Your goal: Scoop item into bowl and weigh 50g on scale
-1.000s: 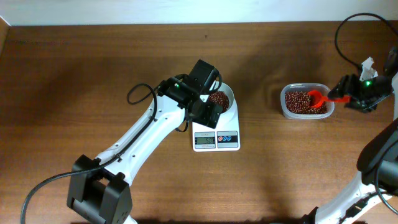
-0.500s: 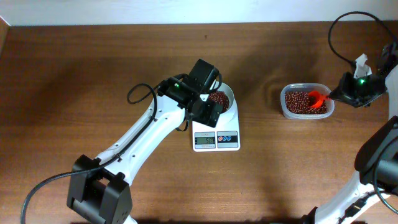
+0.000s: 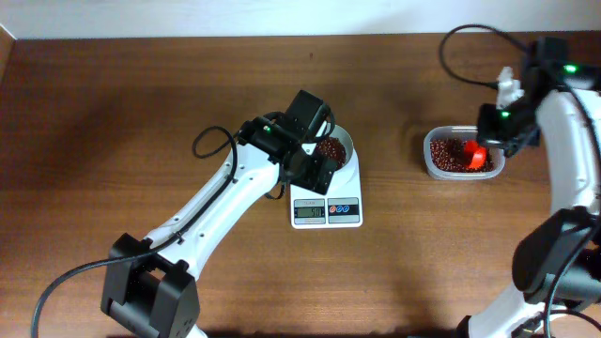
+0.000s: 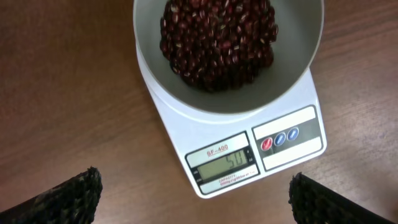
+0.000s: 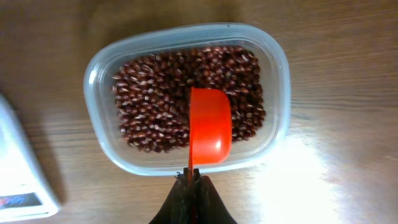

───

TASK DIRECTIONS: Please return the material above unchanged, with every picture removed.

RESULT OF THE TASK:
Your goal: Scoop item into bowl and weigh 50g on scale
-1.000s: 
-0.500s: 
+0.000s: 
+0.000s: 
+0.000s: 

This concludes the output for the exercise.